↓↓↓
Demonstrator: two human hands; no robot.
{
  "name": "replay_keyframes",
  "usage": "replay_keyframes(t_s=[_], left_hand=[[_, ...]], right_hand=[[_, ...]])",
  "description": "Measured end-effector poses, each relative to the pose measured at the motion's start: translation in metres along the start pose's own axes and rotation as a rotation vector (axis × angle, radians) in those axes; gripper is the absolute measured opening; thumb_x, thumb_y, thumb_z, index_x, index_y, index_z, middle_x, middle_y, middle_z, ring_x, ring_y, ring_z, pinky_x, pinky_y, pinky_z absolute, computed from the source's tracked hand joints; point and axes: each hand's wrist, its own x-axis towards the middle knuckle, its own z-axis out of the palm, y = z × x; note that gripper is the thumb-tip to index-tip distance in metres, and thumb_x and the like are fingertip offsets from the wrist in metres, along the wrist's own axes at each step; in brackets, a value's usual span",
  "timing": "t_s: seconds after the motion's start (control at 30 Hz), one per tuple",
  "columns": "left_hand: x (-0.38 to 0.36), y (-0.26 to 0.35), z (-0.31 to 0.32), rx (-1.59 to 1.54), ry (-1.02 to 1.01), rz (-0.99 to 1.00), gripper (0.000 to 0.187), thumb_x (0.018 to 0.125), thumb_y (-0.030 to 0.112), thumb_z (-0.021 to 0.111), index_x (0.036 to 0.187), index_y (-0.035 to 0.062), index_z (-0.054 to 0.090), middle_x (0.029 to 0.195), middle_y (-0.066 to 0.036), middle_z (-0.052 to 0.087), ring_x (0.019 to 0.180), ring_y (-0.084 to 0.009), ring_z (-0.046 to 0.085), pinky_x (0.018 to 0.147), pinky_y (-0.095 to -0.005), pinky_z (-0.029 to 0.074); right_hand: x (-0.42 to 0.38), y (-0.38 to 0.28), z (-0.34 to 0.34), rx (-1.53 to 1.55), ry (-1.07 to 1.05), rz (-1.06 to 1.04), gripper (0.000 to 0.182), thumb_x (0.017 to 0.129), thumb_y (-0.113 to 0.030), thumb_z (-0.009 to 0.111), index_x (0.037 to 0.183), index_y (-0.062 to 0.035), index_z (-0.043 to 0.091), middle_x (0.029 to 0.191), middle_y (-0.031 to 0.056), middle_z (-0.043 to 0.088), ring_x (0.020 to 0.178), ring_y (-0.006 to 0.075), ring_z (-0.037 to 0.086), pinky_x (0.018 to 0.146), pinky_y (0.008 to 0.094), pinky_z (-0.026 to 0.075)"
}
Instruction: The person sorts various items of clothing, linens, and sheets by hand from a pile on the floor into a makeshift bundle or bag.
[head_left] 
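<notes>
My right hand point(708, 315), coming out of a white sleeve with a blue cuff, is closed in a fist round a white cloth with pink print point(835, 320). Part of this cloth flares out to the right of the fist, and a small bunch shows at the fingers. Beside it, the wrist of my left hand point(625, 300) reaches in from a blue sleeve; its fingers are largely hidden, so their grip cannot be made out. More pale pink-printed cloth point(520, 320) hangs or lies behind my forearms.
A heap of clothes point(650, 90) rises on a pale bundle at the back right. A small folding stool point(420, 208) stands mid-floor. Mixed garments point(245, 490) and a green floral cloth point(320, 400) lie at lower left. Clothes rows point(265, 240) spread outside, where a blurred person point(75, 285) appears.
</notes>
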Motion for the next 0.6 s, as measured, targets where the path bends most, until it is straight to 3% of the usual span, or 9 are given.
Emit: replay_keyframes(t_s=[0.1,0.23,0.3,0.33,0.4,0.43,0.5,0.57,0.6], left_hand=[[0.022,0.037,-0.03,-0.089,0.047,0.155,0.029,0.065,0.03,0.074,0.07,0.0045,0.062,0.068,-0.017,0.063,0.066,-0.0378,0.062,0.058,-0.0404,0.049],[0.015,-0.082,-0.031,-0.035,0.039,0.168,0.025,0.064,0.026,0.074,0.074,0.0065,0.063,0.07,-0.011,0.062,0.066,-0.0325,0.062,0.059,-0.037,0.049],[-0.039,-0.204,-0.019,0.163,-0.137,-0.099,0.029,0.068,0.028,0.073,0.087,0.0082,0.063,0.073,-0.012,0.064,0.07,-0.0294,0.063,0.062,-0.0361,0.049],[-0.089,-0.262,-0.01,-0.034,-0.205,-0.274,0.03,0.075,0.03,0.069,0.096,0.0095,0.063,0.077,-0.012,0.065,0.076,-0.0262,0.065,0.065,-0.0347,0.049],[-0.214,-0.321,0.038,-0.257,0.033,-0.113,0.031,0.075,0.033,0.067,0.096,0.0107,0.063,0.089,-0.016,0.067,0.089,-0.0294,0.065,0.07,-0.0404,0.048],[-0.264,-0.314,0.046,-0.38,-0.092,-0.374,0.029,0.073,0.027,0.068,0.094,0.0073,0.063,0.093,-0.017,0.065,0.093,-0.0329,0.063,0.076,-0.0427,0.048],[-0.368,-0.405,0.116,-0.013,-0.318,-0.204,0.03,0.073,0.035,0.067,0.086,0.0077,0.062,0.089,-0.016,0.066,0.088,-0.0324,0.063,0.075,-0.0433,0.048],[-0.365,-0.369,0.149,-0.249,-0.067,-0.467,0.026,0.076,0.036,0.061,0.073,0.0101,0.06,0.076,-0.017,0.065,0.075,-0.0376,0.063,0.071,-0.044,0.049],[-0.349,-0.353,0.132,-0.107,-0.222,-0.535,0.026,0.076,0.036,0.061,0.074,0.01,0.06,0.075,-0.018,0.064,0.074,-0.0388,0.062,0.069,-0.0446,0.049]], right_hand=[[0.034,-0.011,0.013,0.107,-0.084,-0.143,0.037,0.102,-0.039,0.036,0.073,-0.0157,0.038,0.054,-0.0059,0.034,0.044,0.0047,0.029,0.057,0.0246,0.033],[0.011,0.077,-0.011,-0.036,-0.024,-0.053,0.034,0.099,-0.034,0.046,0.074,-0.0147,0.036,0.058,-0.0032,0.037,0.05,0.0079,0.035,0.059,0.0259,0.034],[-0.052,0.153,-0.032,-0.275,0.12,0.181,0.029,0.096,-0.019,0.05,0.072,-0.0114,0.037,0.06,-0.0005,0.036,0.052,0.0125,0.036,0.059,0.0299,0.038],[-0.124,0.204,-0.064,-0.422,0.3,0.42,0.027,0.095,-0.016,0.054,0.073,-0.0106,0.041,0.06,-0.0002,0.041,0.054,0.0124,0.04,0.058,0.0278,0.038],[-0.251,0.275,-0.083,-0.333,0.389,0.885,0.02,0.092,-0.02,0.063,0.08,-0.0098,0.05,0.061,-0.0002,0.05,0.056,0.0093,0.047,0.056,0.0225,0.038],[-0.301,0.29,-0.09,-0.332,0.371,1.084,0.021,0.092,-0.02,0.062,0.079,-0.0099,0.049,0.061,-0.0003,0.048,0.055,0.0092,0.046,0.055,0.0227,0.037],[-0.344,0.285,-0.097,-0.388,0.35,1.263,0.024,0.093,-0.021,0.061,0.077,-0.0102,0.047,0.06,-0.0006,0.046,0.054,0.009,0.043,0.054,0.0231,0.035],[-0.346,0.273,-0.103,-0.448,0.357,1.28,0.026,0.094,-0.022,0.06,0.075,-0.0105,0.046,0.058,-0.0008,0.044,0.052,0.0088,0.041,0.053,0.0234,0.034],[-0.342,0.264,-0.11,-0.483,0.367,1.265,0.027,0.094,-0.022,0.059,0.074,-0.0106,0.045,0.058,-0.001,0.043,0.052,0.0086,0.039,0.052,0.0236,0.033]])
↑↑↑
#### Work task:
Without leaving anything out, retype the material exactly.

#### Reply:
Demonstrator: two human hands; no robot.
{
  "name": "replay_keyframes",
  "usage": "replay_keyframes(t_s=[_], left_hand=[[_, ...]], right_hand=[[_, ...]])",
  "description": "Measured end-effector poses, each relative to the pose measured at the motion's start: translation in metres along the start pose's own axes and rotation as a rotation vector (axis × angle, radians) in those axes; gripper is the absolute measured opening; thumb_x, thumb_y, thumb_z, index_x, index_y, index_z, middle_x, middle_y, middle_z, ring_x, ring_y, ring_z, pinky_x, pinky_y, pinky_z absolute, computed from the source's tracked hand joints; point and axes: each hand's wrist, its own x-axis towards the middle knuckle, its own z-axis out of the palm, y = z × x; note that gripper is the thumb-tip to index-tip distance in metres, and thumb_x and the like are fingertip offsets from the wrist in metres, along the wrist's own axes at each step; in brackets, a value's usual span",
  "timing": "t_s: seconds after the motion's start (control at 30 Hz), one per tuple",
  "columns": "left_hand: x (-0.38 to 0.36), y (-0.26 to 0.35), z (-0.31 to 0.32), rx (-1.59 to 1.54), ry (-1.02 to 1.01), rz (-0.99 to 1.00), gripper (0.000 to 0.187), thumb_x (0.018 to 0.125), thumb_y (-0.030 to 0.112), thumb_z (-0.021 to 0.111), index_x (0.036 to 0.187), index_y (-0.035 to 0.062), index_z (-0.054 to 0.090), middle_x (0.029 to 0.195), middle_y (-0.066 to 0.036), middle_z (-0.052 to 0.087), ring_x (0.019 to 0.180), ring_y (-0.084 to 0.009), ring_z (-0.046 to 0.085), pinky_x (0.018 to 0.147), pinky_y (-0.095 to -0.005), pinky_z (-0.029 to 0.074); right_hand: x (-0.42 to 0.38), y (-0.38 to 0.28), z (-0.34 to 0.34), rx (-1.53 to 1.55), ry (-1.07 to 1.05), rz (-1.06 to 1.04), gripper (0.000 to 0.182), thumb_x (0.017 to 0.129), thumb_y (-0.113 to 0.030), thumb_z (-0.009 to 0.111), index_x (0.037 to 0.183), index_y (-0.062 to 0.035), index_z (-0.043 to 0.091), middle_x (0.029 to 0.191), middle_y (-0.031 to 0.056), middle_z (-0.043 to 0.088), ring_x (0.020 to 0.178), ring_y (-0.006 to 0.075), ring_z (-0.037 to 0.086), pinky_x (0.018 to 0.146), pinky_y (0.008 to 0.094), pinky_z (-0.026 to 0.075)"
}
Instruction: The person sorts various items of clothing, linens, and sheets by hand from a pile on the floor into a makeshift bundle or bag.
[head_left] 
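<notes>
My right hand point(708, 315), coming out of a white sleeve with a blue cuff, is closed in a fist round a white cloth with pink print point(835, 320). Part of this cloth flares out to the right of the fist, and a small bunch shows at the fingers. Beside it, the wrist of my left hand point(625, 300) reaches in from a blue sleeve; its fingers are largely hidden, so their grip cannot be made out. More pale pink-printed cloth point(520, 320) hangs or lies behind my forearms.
A heap of clothes point(650, 90) rises on a pale bundle at the back right. A small folding stool point(420, 208) stands mid-floor. Mixed garments point(245, 490) and a green floral cloth point(320, 400) lie at lower left. Clothes rows point(265, 240) spread outside, where a blurred person point(75, 285) appears.
</notes>
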Motion for the next 0.6 s, as measured, targets where the path bends most, until it is straight to 3% of the usual span, or 9 are given.
Emit: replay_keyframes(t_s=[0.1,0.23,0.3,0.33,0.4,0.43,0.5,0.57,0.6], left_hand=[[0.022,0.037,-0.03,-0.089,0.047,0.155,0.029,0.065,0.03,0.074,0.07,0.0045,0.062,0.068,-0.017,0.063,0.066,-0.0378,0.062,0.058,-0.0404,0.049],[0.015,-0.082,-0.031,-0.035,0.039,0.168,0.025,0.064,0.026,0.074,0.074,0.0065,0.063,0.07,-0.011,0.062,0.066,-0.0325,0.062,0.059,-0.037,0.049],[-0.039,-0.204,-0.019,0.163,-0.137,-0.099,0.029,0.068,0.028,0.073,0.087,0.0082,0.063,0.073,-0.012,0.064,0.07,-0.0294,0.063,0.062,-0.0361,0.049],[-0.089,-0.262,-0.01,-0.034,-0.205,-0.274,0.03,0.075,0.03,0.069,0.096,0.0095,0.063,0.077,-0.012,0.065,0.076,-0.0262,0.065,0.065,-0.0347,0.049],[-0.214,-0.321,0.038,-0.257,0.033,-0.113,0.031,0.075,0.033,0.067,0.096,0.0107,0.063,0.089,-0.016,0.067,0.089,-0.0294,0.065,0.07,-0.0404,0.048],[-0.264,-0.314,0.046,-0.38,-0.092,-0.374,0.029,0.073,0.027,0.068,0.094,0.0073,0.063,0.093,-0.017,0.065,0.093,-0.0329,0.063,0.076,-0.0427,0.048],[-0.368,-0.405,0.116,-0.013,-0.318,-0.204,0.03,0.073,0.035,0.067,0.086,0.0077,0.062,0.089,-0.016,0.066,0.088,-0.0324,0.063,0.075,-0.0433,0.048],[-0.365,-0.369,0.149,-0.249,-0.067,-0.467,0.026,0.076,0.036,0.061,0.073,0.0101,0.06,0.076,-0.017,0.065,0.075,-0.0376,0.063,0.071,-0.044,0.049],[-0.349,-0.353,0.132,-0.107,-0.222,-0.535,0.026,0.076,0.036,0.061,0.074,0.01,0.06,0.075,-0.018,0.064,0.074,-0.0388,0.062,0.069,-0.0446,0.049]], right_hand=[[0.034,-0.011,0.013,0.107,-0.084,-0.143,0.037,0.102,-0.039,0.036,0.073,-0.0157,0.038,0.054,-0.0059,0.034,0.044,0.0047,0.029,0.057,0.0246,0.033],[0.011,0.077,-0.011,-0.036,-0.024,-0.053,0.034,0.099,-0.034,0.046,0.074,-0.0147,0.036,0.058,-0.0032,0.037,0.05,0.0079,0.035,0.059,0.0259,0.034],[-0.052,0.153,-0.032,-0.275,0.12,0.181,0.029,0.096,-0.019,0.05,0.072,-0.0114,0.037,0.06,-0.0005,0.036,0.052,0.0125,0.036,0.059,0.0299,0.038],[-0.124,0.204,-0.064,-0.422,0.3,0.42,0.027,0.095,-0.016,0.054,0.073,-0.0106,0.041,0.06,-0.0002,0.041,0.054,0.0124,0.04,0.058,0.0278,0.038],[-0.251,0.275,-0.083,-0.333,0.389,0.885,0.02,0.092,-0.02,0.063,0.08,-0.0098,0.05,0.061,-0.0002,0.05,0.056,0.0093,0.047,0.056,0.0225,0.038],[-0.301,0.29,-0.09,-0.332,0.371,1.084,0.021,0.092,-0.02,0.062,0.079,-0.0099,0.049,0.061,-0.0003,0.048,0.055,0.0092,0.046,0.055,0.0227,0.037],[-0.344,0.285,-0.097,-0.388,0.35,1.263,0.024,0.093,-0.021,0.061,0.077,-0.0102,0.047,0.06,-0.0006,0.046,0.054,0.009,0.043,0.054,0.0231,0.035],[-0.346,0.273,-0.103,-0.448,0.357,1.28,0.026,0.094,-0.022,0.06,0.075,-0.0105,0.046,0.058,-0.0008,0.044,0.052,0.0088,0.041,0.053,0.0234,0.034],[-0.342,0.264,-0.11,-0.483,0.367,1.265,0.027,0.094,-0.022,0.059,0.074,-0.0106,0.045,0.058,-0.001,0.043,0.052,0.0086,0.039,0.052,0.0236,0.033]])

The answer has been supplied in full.